WHAT TO PRODUCE
Nothing outside the lines below from the one containing "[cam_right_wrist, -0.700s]" through the one containing "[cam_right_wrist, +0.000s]" is to be printed; print those exactly, ends included, and drop the pictures.

EXTRACTED DATA
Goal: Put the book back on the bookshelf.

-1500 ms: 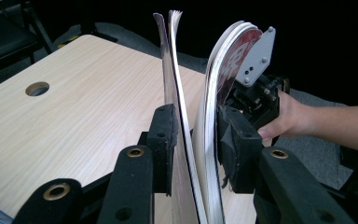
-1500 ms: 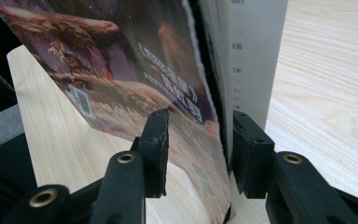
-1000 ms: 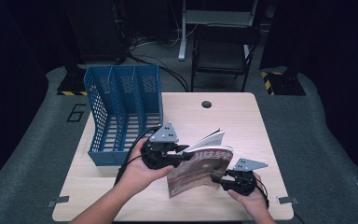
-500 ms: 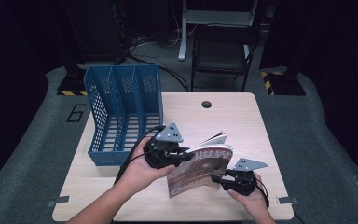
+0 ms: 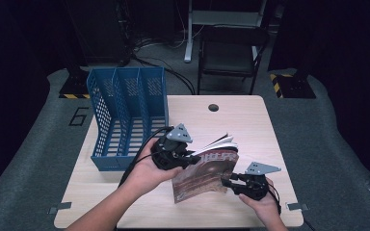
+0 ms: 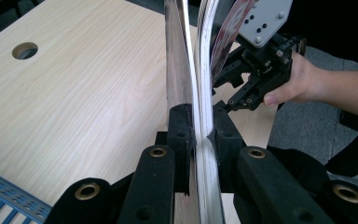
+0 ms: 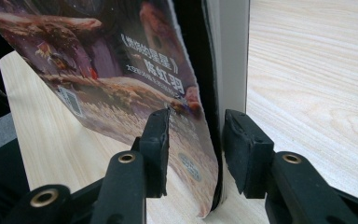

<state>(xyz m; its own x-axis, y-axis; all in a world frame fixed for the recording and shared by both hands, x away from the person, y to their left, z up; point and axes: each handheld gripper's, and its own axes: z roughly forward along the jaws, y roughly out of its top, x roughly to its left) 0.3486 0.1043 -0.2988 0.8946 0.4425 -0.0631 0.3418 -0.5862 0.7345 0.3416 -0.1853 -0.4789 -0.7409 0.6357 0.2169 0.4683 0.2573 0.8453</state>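
Blue file rack (image 5: 125, 115), compartments bare

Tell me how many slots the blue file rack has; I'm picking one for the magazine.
3. The blue file rack has a left slot, a middle slot and a right slot, side by side.

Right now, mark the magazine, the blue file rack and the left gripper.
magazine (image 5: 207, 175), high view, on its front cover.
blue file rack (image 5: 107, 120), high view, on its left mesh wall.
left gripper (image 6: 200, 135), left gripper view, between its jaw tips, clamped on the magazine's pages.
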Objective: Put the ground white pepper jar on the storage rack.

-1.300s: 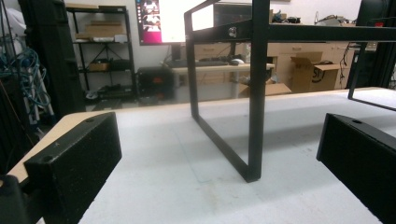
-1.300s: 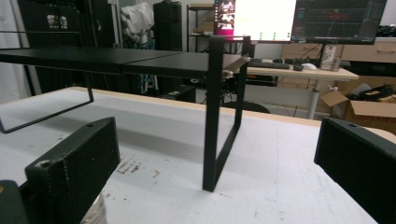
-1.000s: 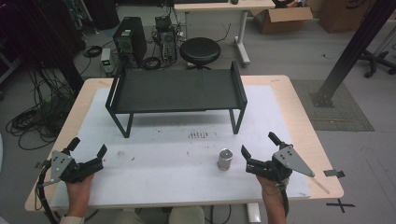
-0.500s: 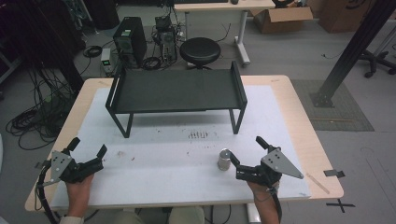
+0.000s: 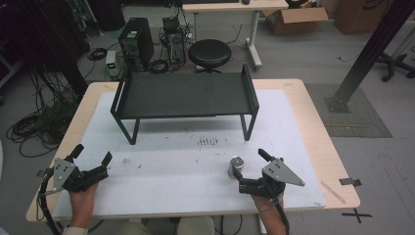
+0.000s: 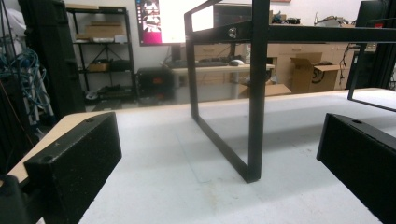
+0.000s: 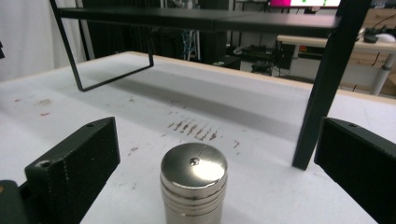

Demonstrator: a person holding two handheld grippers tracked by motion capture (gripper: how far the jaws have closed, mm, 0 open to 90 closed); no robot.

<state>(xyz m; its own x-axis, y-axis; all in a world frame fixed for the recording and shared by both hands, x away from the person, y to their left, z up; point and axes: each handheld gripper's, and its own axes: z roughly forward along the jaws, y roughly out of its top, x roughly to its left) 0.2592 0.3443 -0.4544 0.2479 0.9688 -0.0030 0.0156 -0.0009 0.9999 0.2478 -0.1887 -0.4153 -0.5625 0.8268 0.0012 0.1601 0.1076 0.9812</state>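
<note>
I see a small ridged silver metal cylinder upright on the white mat, ungripped between my right gripper's wide-open jaws, near the black rack; my left gripper gapes empty.

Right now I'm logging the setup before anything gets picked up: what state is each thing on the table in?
Metal cylinder: upright on the white mat, between the right gripper's open jaws, not gripped.
Black rack: standing on its legs, top shelf bare.
Left gripper: open, holding nothing, low over the mat.
Right gripper: open, around the cylinder.
White mat: flat, with small reddish-brown stains.
</note>
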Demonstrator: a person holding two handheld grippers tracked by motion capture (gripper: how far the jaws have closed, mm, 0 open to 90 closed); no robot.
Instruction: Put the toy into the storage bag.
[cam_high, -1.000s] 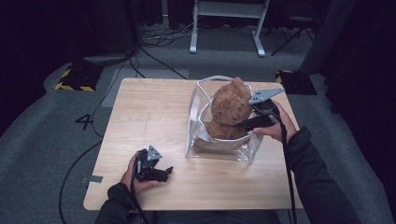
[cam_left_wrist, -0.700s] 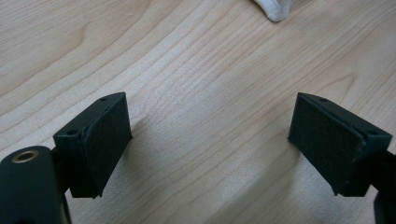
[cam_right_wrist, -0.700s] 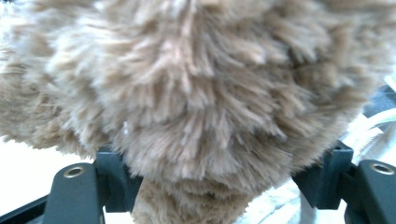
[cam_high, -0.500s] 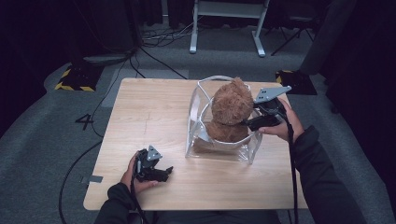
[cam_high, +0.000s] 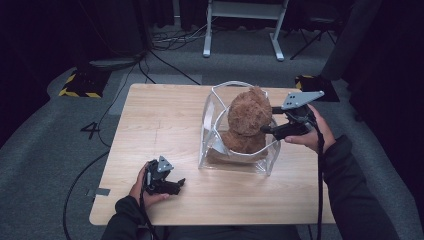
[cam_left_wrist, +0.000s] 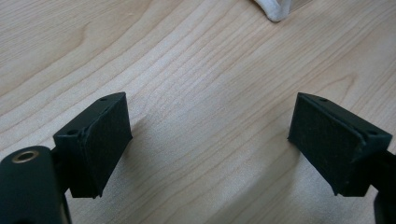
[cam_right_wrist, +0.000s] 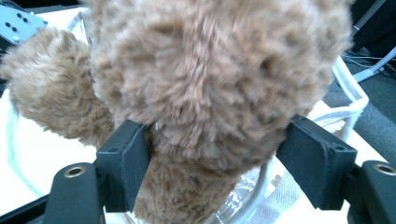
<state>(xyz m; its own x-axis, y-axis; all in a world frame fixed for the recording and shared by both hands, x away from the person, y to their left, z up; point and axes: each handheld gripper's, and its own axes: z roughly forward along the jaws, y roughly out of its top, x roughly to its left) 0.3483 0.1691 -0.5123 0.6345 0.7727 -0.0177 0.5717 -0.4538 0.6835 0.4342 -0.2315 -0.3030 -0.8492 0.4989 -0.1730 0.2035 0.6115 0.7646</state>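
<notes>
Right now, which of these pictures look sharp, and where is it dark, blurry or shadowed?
High view: wooden table lit, room around it dark, picture soft. Left gripper view: wood grain sharp, soft shadows under the jaws. Right gripper view: brown teddy bear so close its fur blurs; clear plastic bag behind looks washed out.

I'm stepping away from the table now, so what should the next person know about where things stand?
Right gripper: jaws on either side of the brown teddy bear, pads pressing into the fur; they have just been opening a little with the bear between them, so the hold may be loosening.
Left gripper: open, holding nothing, low over the wooden table near its front edge.
The bear stands upright in the clear plastic bag, head above the rim, lower body inside.
Done: the bear's lower half sits in the bag.
Left: probably settle the bear and check the right gripper's hold; I can't tell whether it goes in or comes out.
</notes>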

SOLUTION TO THIS TASK
[cam_right_wrist, -0.700s] 
[cam_high, -0.500s] 
[cam_high, +0.000s] 
[cam_left_wrist, +0.000s] 
[cam_right_wrist, +0.000s] 

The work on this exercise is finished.